AIM OF THE TASK >>
From the records below, output exactly the lines running from the line containing "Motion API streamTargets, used" through the line containing "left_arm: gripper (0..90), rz", and no others.

(Records drawn from a dataset)

*****

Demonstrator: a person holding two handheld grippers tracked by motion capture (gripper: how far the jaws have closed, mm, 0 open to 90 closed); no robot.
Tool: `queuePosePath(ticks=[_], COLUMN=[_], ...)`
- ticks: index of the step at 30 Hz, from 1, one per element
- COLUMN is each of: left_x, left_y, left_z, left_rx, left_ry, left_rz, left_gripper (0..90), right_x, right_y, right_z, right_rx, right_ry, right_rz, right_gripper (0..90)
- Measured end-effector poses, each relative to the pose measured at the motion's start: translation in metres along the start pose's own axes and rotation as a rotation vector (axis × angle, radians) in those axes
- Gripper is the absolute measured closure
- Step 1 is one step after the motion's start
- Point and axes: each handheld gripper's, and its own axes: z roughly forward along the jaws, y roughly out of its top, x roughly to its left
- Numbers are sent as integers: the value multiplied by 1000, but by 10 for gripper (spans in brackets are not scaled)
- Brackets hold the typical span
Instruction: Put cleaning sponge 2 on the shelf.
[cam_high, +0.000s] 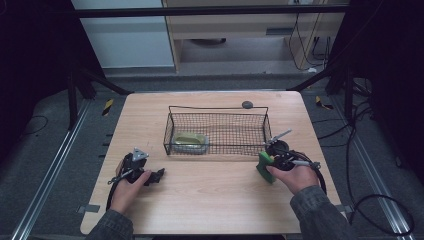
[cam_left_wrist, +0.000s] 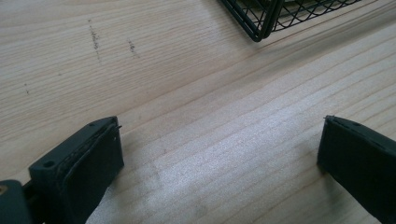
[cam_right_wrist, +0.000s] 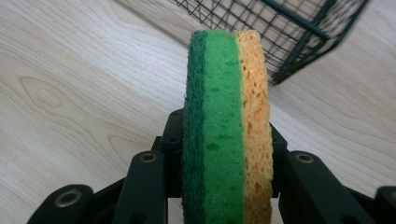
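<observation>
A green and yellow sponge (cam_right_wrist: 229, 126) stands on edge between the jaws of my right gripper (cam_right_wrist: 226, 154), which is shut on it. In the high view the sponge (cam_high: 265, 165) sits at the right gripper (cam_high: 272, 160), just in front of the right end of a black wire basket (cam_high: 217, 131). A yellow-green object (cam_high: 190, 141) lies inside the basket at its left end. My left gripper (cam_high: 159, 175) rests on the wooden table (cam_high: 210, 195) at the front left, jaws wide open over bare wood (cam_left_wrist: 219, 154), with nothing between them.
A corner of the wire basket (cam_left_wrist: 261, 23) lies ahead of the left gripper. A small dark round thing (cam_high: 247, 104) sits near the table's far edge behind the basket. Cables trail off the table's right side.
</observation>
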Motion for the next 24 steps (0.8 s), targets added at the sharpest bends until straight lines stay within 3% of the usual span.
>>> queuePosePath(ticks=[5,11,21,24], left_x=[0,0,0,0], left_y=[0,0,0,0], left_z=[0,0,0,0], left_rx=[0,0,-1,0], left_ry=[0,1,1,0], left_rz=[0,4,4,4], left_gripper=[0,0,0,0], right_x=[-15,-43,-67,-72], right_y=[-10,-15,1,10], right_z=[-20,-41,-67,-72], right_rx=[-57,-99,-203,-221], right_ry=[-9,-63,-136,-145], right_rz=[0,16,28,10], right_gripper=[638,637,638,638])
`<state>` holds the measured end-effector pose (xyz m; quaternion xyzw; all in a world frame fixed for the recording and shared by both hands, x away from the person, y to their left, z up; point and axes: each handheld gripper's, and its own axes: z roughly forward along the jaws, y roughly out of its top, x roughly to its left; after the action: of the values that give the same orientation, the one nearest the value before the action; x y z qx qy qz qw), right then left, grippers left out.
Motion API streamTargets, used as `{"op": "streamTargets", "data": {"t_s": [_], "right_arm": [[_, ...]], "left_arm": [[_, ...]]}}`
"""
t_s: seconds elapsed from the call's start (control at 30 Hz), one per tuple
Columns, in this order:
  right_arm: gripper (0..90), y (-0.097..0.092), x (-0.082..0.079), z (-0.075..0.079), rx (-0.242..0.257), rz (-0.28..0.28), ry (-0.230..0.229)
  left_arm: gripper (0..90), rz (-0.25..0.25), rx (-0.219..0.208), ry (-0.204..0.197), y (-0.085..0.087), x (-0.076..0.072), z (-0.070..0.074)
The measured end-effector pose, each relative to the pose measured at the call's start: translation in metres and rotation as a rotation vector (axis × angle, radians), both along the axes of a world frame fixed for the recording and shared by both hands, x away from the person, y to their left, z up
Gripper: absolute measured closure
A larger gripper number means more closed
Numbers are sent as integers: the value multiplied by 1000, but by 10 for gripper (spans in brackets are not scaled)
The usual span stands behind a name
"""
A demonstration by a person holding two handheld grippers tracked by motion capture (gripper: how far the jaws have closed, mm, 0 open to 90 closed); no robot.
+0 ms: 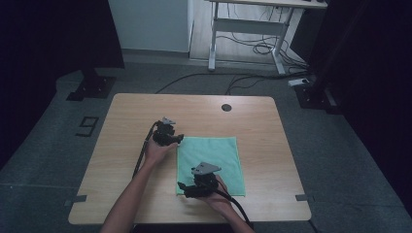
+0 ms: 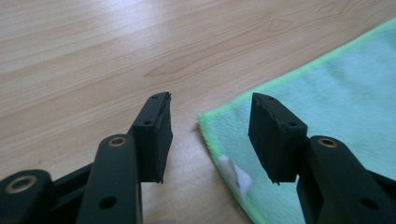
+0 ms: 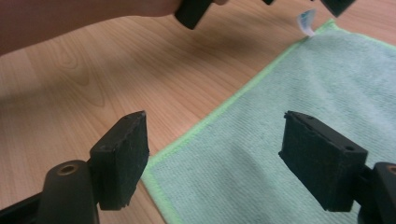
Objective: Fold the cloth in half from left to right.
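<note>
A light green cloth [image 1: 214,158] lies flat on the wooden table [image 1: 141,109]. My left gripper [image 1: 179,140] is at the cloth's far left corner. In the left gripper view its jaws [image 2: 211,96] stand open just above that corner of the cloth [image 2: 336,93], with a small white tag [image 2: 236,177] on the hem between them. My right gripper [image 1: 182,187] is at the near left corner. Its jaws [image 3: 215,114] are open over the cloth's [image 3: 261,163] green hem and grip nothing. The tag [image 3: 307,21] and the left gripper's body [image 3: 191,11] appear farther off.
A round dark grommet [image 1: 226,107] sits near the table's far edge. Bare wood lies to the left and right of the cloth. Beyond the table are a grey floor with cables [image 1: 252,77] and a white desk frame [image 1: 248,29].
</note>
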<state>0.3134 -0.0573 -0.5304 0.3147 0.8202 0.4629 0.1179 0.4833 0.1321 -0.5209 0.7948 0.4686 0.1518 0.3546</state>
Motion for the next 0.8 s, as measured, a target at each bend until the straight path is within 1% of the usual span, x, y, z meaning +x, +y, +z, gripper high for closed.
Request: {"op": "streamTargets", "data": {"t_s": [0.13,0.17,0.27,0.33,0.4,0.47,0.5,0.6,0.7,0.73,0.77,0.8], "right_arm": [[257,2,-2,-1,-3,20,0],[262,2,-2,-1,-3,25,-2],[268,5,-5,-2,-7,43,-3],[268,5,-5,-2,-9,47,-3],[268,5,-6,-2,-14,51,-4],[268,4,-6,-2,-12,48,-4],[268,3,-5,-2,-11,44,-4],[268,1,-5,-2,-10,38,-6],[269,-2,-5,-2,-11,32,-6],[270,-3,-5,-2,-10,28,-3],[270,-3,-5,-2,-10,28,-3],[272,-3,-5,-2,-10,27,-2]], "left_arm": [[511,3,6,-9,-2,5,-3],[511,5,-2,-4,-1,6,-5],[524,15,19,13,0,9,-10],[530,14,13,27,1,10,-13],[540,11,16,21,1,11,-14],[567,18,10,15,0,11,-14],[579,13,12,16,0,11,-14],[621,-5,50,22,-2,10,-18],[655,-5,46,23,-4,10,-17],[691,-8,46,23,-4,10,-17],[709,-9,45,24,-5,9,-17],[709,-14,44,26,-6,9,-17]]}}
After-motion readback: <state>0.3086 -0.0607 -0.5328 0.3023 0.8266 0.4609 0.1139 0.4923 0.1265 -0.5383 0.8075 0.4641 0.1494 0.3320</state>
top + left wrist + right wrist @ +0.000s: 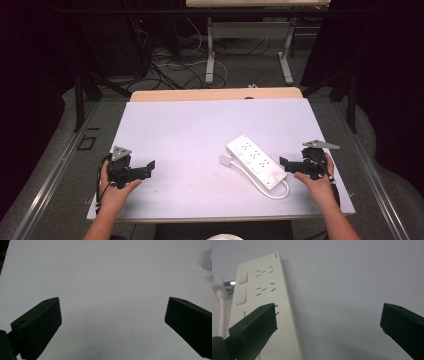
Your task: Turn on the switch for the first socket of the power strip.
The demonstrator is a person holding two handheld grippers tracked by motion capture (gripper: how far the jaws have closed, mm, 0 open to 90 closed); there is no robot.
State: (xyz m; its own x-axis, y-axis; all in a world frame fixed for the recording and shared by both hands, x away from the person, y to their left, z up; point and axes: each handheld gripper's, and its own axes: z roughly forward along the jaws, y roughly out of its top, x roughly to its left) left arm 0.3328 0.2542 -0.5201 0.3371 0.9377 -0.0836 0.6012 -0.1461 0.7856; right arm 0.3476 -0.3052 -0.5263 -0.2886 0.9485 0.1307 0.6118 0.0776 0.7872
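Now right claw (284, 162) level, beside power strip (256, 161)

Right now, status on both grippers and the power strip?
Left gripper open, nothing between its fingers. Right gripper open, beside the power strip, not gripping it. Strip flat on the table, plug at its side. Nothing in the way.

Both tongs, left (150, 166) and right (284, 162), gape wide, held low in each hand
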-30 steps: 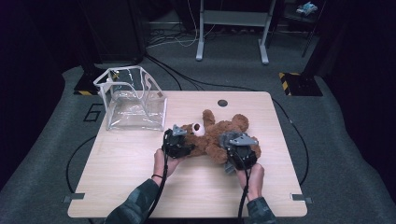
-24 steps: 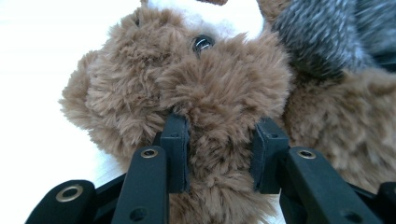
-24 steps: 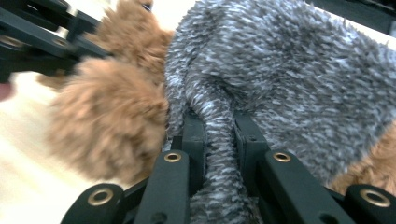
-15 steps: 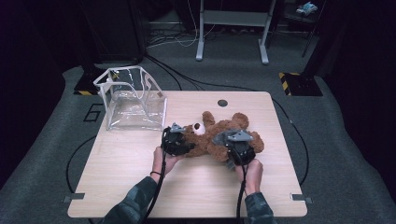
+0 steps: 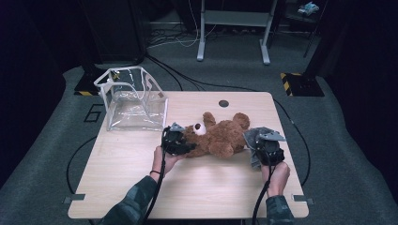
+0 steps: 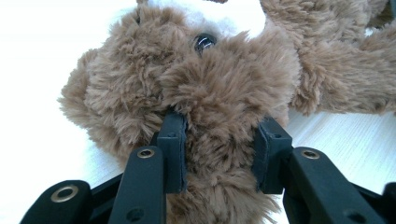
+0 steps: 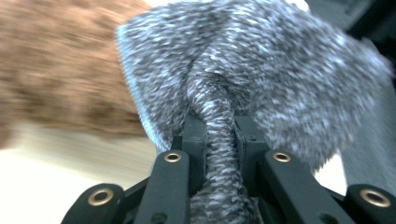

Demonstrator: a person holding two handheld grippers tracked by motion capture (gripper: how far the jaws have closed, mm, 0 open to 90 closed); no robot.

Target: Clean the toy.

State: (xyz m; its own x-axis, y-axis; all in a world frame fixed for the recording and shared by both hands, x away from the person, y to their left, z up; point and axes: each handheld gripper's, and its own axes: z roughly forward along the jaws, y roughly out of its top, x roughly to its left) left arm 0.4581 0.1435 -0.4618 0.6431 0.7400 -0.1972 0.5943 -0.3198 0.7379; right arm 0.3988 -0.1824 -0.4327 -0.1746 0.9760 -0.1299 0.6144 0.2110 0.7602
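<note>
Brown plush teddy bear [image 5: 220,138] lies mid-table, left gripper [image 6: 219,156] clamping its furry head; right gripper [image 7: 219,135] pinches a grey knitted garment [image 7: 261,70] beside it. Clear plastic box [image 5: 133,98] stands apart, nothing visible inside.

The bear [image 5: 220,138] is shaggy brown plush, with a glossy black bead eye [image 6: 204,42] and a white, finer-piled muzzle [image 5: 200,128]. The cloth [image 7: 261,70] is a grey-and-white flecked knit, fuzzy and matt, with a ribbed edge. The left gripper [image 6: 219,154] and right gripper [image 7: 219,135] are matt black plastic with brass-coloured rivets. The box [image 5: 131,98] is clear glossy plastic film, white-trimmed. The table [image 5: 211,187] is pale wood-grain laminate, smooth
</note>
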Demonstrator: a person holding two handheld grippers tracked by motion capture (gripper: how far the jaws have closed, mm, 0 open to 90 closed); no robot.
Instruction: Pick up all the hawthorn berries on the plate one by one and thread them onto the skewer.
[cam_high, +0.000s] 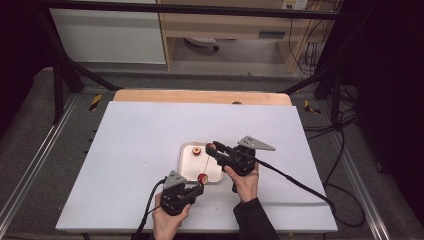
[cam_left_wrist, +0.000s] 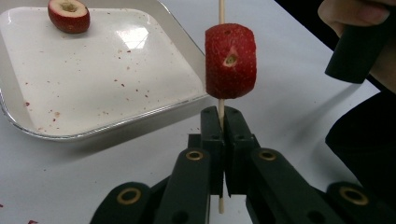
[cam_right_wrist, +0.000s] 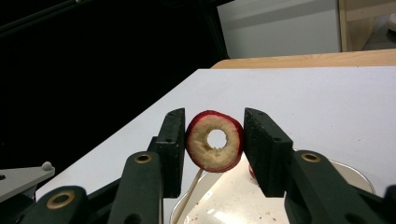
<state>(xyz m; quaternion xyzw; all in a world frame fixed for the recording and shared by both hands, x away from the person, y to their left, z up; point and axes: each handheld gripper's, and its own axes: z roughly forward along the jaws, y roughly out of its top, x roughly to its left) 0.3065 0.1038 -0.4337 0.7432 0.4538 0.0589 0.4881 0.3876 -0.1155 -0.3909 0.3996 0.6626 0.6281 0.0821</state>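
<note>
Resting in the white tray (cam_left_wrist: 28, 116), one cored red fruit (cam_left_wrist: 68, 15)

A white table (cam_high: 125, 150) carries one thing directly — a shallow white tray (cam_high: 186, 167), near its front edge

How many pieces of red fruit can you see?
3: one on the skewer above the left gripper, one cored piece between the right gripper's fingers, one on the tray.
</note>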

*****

EXERCISE OUTPUT >>
Motion API streamTargets, used as `{"op": "streamTargets", "data": {"t_s": [_], "right_arm": [[_, ...]], "left_arm": [[_, ...]]}}`
"""
t_s: seconds elapsed from the call's start (control at 30 Hz), one per tuple
Columns, in this order:
  right_arm: gripper (0..90), y (-0.097..0.092), x (-0.082..0.079), z (-0.075..0.079), rx (-0.242..0.257), rz (-0.28..0.28), ry (-0.230..0.229)
  left_arm: gripper (0..90), rz (-0.25..0.25), rx (-0.219..0.208), ry (-0.204..0.197), y (-0.085..0.087), x (-0.076..0.072), z (-0.070..0.074)

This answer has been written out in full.